Food truck goes Curbside to courtside
The 2-year-old Seis Curbside Kitchen is trading its mobile digs for a stationary courtside seat at Mercado San Agustin.
Seis Kitchen and Catering is expected to open the first week of March in the Taqueria El Pueblito spot at the Mercado, 100 S. Avenida del Convento at West Congress Street.
“My wife and I grew up in Tucson so it’s been exciting watching all the growth downtown,” said Jake Muñoz, a 25-year veteran of Macayo’s Mexican Restaurants in Tucson who co-owns Seis with his wife Erika. “It’s really exciting to move down there and be a part of the new downtown.”
Seis will serve a menu that borrows heavily from its catering business including street tacos and dishes that draw from Mexico City, Yucatan and four other regions of Mexico. Diners will order at the counter and get table service when their food is ready, Muñoz said.

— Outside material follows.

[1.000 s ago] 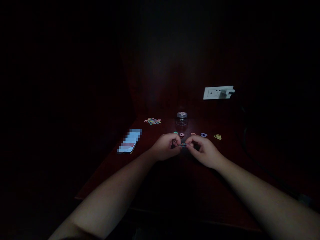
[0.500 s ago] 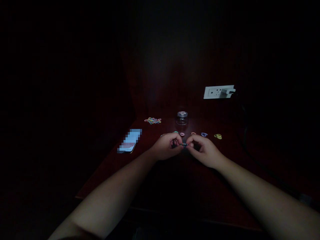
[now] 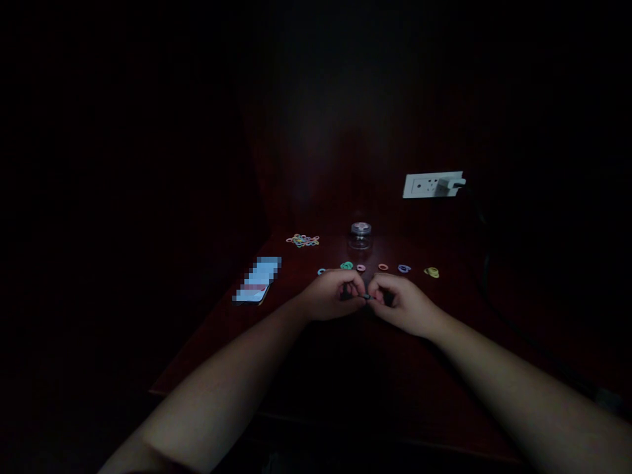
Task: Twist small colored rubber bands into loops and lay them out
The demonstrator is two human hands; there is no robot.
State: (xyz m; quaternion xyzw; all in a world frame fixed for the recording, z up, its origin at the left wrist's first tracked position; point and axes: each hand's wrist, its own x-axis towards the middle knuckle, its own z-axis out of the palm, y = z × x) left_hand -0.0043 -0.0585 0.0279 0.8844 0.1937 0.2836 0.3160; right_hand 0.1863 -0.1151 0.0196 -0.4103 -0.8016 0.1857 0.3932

The restaurant, which has 15 tables, could grow to 30 or 40 tables with expanded patio seating.
Muñoz said he and his wife had always planned to open a fast-casual restaurant. The food truck has been their two-year test run, giving them a chance to experiment with menus and develop a following before diving into a brick-and-mortar operation.
“We’re ready for that next step. We’re really excited,” Muñoz said, noting that his catering and food-truck business has blossomed in the past year. “We got to work out all the bugs and kinks with menus and catering. Now we are really confident because we have a menu that works and a following with people who enjoyed our food.”
Muñoz will continue to use the food truck for private parties and catering gigs.
Visit seiscurbside.com to learn more about Seis Kitchen.
Pueblo Vida Brewing
to open downtown
A new resource for locally crafted beer should be open downtown by late spring.
A liquor-license application was submitted last week for the Pueblo Vida Brewing Co., 115 E. Broadway.
When open, the brewery will operate on a seven-barrel system, offering four flagship and two seasonal beers, according to owner Kyle Jefferson.
“We want to start small and do a downtown location,” Jefferson said. “Then gradually work into starting a bigger production facility a year or two down the road.”
Jefferson was raised in Seattle, but he has relatives in Tucson. He came to the Old Pueblo for the University of Arizona and received a degree in finance in 2009.
After graduation, he spent two years working for Lazy Boy Brewing Co. in Everett, Washington before returning to Arizona.
“It is kind of home down here,” he said. “I went back to Washington to learn from a place that had great breweries. I always had plans to come back.”
The space on Broadway, once home to The Underestimated City clothing shop, is undergoing a complete remodel. In the meantime, the production set-up is being fabricated by a company in Portland and should be done within the next two weeks.
Provided everything goes smoothly, Jefferson said he would like to be up and running by mid-April.
“Every time I see something new open downtown, I get excited,” he said. “Hopefully, we can help keep that momentum going.”
Visit facebook.com/pueblovida to track its progress.
Ten Fifty-Five turns one, throws party
Owners at Ten Fifty-Five Brewing will celebrate its first anniversary on Saturday with a big party and, of course, lots of beer.
The brewery, at 3810 E. 44th St., will be open from noon to 10 p.m. The parking lot area in front of the space will be blocked off for patrons and three food trucks — Serial Grillers, Kadooks! Costa Rican Fusion and Chef’s Kitchen — will be on hand selling eats.
Ten Fifty-Five co-owner Chris Squires said it has been a good first year. The brewery, running on a three-barrel system, has already had to expand its tasting room space to accommodate the high-level of foot traffic.
“We have been very fortunate,” Squires added. “Tucson is definitely thirsty. We are a glad to be a part of that.”